[Source material Boundary: Start]
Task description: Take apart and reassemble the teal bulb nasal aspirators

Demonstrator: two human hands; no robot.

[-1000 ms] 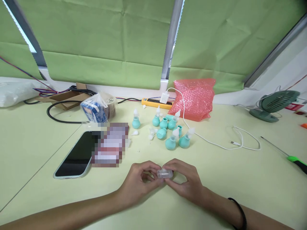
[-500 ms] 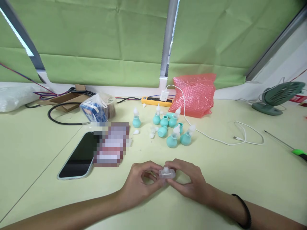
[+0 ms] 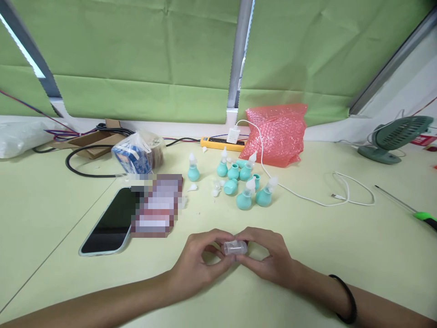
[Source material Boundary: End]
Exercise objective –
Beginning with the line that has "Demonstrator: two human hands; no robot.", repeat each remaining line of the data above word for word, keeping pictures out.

Response –
Demonstrator: two human hands; no robot.

[-1000 ms] 
[-500 ms] 
[+0 ms] 

The output for this exercise is complete.